◆ What is expected ◆
A faithful copy of the data is the goal; set it down exactly, without the images.

◆ Data below ◆
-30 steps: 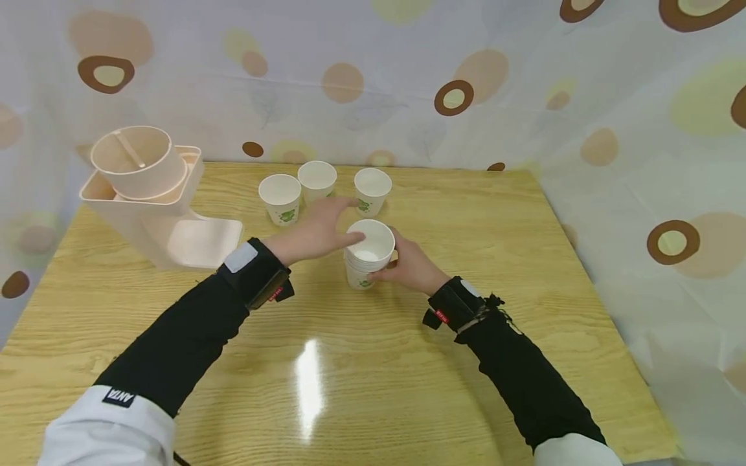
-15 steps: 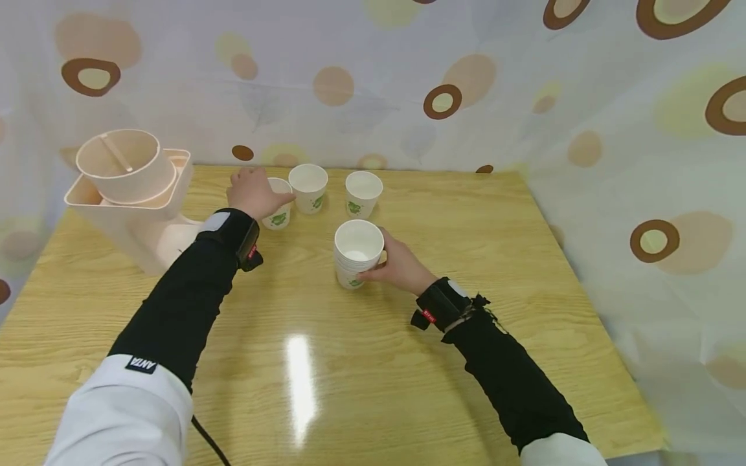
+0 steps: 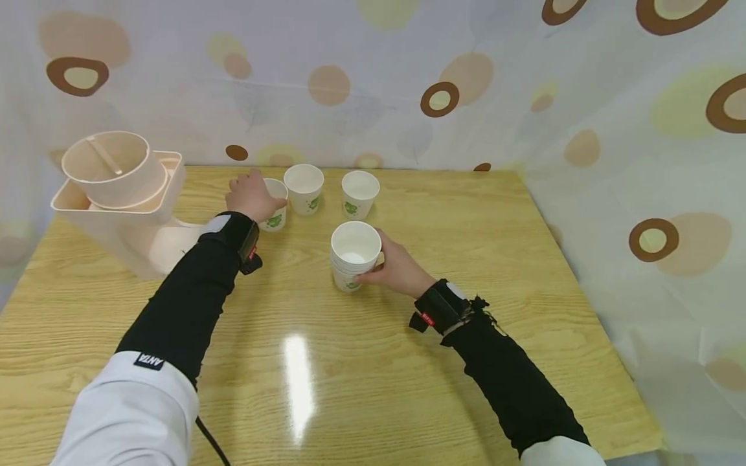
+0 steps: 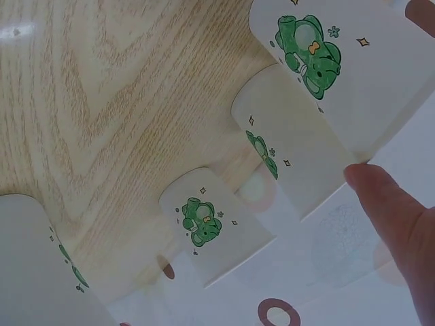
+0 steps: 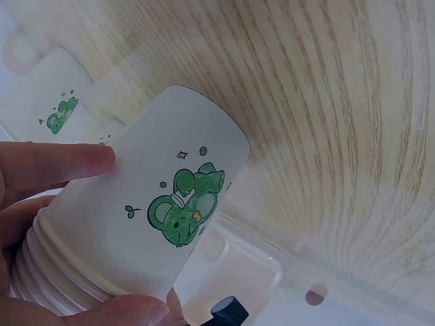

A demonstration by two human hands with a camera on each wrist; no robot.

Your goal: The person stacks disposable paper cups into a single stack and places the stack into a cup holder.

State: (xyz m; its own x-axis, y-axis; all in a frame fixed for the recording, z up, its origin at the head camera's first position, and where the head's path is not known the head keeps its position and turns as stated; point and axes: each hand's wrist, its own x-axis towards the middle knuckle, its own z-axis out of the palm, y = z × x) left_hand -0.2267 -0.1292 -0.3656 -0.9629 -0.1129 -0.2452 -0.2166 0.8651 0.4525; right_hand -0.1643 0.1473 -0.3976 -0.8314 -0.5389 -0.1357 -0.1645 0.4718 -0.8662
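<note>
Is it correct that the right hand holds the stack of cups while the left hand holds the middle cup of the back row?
Not quite. In the head view the left hand holds the leftmost cup of the row, not the middle one. The right hand does hold the stack of cups.

Lighting's pretty bright and even here, soft white from overhead. You can tell because there's a long glare streak on the glossy tabletop right in front of me, and another tiny hotspot in the corner of the left wrist view. Shadows are faint, just soft smudges under the cups. The head view bends at the edges, so the curtain looks stretched and a bit smeared out there. Wrist views are sharp on the wood grain, but my fingers are so close they're soft and blurry. The right wrist view washes out pale along its bottom edge.
</note>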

◆ Result of this exercise ◆
-30 steps: 
-15 steps: 
+0 steps: 
+0 steps: 
+0 steps: 

A demonstration by two human hands with a camera on each wrist; no robot.

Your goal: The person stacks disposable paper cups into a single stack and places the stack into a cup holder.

State: (xyz m; its own x-axis, y-axis; all in a frame fixed for the recording, z up, its origin at the head camera's first position, and where the head's path is not known the head keeps its position and turns as stated; point and axes: each hand's wrist, its own x-axis towards the middle knuckle, its own z-axis out of the palm, y = z × x) left_hand -0.2267 -0.1292 -0.3656 -0.9629 -0.1129 -0.2452 -0.2166 0.8651 0.4525; right_hand -0.1643 0.1473 -0.3976 -0.8314 -0.5389 -0.1357 -0.1645 0.4718 -0.8662
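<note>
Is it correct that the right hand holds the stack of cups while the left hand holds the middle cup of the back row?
Not quite. In the head view the left hand holds the leftmost cup of the row, not the middle one. The right hand does hold the stack of cups.

Lighting's pretty bright and even here, soft white from overhead. You can tell because there's a long glare streak on the glossy tabletop right in front of me, and another tiny hotspot in the corner of the left wrist view. Shadows are faint, just soft smudges under the cups. The head view bends at the edges, so the curtain looks stretched and a bit smeared out there. Wrist views are sharp on the wood grain, but my fingers are so close they're soft and blurry. The right wrist view washes out pale along its bottom edge.
</note>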

Nothing more belongs to this answer.